U.S. employers have a growing demand for so-called data scientists who can analyze and manipulate the mountains of information generated and stored in the Internet age.

Harvard Business Review last year called this profession "the sexiest job of the 21st century."

One measure of demand: Hours billed for work in statistical analysis grew by 522 percent in the first quarter compared with the same period in 2011, according to data from oDesk Corp., which runs an online service connecting employers with remote freelancers. Time billed on oDesk for all categories of work in the same time span grew by 135 percent.

Jobs centered on data have been falling into Ana Bertran Ortiz's lap since she finished her electrical engineering Ph.D. in 2007.

The jobs all come from her command of statistics. She got her start designing algorithms for a NASA lab to measure sea levels from outer space and orchestrate the landing of the Mars rover. She's researched how to design flight paths to get more information from radar signals, and helped hone a mobile application that forecasts weather in 10-minute increments.

She's now working on software that automatically diagnoses glitches in the networks that house the world's ever-expanding trove of information.

She earns more than $100,000 at Virtual Instruments, a San Jose-based company that monitors the health of data storage networks.

Unlike statisticians of a previous generation, data scientists work with information sets so big - far too large and unwieldy to fit into an Excel spreadsheet - that they need to write extensive computer code to extract the right segments.

Often, this data is on a scale that requires multiple servers to even access the numbers. After that, the analysts run calculations - correlations, regressions, t-tests, machine learning algorithms - to discover the patterns they're looking for.

Some freelancers bill more than $100 an hour for these services.

The scope of data collection is widening in the private and public sectors, a shift that was highlighted recently when the Guardian and Washington Post disclosed the existence of secret U.S. government programs that collect data on U.S. residents' telephone calls and foreign nationals' Internet activity. James R. Clapper, the director of national intelligence, subsequently confirmed the existence of the programs.

The national security industry is among the biggest employers of big-data professionals, says an analysis by Burning Glass, a Boston-based job-matching company. One of the best-known companies specializing in big-data analysis is Palantir Technologies Inc., which made its name offering terrorism analysis software to the Pentagon and the Central Intelligence Agency.
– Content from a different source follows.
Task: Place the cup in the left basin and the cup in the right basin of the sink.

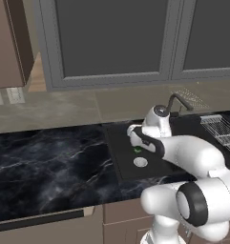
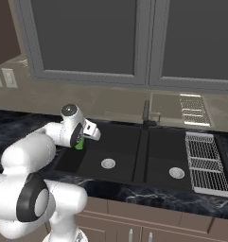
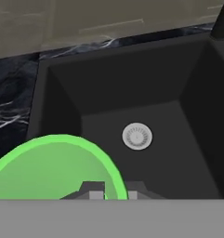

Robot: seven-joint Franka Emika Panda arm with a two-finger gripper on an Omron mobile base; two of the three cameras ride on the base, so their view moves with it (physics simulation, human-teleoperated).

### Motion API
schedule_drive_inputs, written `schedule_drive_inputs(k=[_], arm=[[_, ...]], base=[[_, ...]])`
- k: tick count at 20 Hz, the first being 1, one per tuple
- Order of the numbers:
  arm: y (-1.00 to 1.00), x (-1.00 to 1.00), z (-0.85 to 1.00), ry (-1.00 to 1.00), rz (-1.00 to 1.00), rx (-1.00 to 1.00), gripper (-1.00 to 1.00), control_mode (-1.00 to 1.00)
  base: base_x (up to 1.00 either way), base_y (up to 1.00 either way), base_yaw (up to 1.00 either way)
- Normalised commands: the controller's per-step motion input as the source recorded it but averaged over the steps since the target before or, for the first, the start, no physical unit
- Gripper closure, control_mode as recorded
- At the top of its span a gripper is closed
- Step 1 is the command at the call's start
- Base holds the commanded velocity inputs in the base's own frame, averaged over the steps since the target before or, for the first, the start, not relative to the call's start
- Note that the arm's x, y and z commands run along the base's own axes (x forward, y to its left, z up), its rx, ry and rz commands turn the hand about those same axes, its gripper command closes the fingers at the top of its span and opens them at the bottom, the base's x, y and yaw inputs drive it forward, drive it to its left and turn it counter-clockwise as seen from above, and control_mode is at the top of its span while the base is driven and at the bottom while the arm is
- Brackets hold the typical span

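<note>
White arm (image 2: 28, 156), dark joints

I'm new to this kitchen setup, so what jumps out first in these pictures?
The bright green cup stands out, its rim pinched by the gripper above the left basin of the black sink. The left basin's silver drain lies bare below it, and a wire rack sits at the sink's right end.

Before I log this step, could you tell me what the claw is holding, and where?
The claw holds a green cup by its rim, over the left basin.

Even, flat rendered light — soft shadows, no glare, slightly low-resolution
</note>
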Motion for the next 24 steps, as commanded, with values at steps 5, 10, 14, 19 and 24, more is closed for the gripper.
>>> schedule_drive_inputs(k=[5, 10, 14, 19, 24], arm=[[-0.48, 0.38, -0.11, 0.0, 0.01, 0.02, 1.0, -1.0], [-0.28, 0.17, -0.35, 0.0, 0.04, 0.0, 1.0, -1.0], [-0.08, 0.1, -0.45, 0.01, 0.07, -0.02, 1.0, -1.0], [0.0, 0.2, -0.5, 0.11, 0.11, -0.01, 1.0, -1.0], [0.0, 0.15, -0.49, 0.11, 0.09, 0.0, 1.0, -1.0]], base=[[0.0, 0.0, 0.0], [0.0, 0.0, 0.0], [0.0, 0.0, 0.0], [0.0, 0.0, 0.0], [0.0, 0.0, 0.0]])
The challenge for employers is that there aren't enough data scientists out there, with the multiplying trove of information likely to further exacerbate the shortage of these analysts. By 2020, all the digital data created, replicated and consumed in a single year will grow to 40,000 exabytes, or 40 trillion gigabytes, according to a December study by technology research firm IDC. That's a 300-fold increase from the 130 exabytes in 2005.

By 2018, the U.S. may face a shortage of as many as 190,000 people with deep analytical skills and 1.5 million managers and analysts who know how to use big data to make decisions, McKinsey Global Institute said in a report in 2011.

"It's so cross-functional and you need multiple skills - you need programming, you need statistics, you need visualization, you need database skills," said Harpinder Singh Madan, co-founder at Slice, a Palo Alto-based startup that helps consumers track and analyze their e-mailed receipts. "The bottom line is that there's no institution that trains for this."

Businesses are improvising, pulling people from all kinds of backgrounds that require an understanding of statistics. They're former nuclear physicists to neurosurgeons and marine biologists, many of whom hold doctorates in their previous domains.